As a regular rail commuter I have a natural interest in timetables.

A little less than five years ago UNISON was gearing up for a ballot on the retention of our political fund – and also for the election of our General Secretary (having myself achieved the worst result of any candidate in such an election I do tend to remember these things!)

Five years ago the NEC set the timetable for the General Secretary election at our October 2004 meeting, although the General Secretary’s term of office at the time did not expire until 1 January 2006.

This broadly followed a precedent set five years previously, ten years ago now, when Rodney Bickerstaffe announced during the summer of 1999 that he would not seek re-election to continue in office after the end of 2000.

In accordance with our Rule Book elections for the post of General Secretary take place as required by law. Under Rule E.3.2; “The General Secretary shall be elected and shall hold office for the maximum period of time prescribed by law.”

The relevant law is the Trade Union and Labour Relations (Consolidation) Act 1992, section 46(1)(b) of which sets the maximum period of time as five years. However, section 58 provides for exemptions for persons approaching retirement (so that if a General Secretary is within five years of retirement at the point at which their term of office expires they can lawfully remain in office without the need for an election).

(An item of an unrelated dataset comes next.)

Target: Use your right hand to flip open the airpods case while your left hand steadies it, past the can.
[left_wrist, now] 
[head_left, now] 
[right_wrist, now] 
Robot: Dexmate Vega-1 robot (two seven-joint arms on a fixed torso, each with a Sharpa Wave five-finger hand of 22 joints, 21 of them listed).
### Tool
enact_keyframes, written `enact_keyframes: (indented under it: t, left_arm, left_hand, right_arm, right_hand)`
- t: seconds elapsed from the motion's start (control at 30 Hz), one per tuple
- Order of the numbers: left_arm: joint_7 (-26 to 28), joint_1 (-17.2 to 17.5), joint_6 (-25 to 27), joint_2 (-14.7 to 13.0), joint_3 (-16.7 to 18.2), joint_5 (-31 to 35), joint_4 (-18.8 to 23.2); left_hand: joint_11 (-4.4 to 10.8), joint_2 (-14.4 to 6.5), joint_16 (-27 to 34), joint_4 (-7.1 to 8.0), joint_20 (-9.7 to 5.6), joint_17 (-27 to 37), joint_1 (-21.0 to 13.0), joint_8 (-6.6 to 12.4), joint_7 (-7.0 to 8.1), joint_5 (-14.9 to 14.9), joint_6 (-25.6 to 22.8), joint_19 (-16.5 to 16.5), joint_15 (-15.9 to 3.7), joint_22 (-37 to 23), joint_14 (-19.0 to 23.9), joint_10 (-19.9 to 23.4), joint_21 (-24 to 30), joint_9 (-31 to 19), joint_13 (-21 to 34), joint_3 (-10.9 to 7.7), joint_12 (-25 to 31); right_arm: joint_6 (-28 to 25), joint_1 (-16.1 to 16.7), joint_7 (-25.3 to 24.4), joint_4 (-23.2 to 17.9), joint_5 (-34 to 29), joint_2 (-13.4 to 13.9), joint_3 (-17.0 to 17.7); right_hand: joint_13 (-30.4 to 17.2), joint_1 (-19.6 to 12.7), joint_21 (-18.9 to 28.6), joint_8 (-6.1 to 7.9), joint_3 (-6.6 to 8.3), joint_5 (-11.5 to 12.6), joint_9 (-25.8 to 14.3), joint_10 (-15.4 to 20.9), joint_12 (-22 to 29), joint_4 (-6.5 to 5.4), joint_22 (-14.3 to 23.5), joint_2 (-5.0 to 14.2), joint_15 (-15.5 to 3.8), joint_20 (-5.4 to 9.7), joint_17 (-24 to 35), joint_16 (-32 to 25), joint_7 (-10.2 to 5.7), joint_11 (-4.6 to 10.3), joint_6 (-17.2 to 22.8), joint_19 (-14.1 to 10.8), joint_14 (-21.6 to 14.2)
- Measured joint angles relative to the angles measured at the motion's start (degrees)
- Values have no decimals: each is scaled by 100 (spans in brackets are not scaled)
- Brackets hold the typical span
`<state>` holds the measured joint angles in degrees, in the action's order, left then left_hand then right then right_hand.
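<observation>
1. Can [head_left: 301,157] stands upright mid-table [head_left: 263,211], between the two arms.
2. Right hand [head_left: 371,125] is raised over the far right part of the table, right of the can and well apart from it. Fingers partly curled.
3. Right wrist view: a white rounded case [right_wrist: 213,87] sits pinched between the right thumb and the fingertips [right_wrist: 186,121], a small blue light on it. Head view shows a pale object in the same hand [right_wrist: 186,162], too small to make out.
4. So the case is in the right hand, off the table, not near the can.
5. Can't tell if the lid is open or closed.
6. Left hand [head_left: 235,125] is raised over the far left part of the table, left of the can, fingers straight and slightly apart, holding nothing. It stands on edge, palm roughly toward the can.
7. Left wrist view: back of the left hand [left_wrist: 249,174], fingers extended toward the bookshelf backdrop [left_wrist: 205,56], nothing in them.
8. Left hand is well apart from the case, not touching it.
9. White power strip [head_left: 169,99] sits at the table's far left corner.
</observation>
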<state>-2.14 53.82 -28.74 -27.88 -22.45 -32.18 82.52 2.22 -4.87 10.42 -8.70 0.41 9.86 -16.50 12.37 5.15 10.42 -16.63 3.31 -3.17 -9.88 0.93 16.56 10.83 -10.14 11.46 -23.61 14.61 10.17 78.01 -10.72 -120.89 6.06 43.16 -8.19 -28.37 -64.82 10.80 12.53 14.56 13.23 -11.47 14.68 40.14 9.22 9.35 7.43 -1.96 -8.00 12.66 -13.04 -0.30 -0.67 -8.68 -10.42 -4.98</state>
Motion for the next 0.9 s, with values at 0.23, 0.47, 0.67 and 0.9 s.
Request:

Information in the public domain suggests that section 58 is relevant to UNISON as we approach the end of the General Secretary’s current term of office on 1 January 2011.

Watch this space?

1 comment:

Anonymous said...

I don't really understand why you have posted this?
I don't expect Dave Prentis to "not stand", nor do i expect him to lose the election....
However, thanks for the link to wikipedia, as it appears I am as educated as the UNISON general sec, and with similar experience....albeit mine in a volunteer role! So there's hope yet. I may stand as gen sec myself!!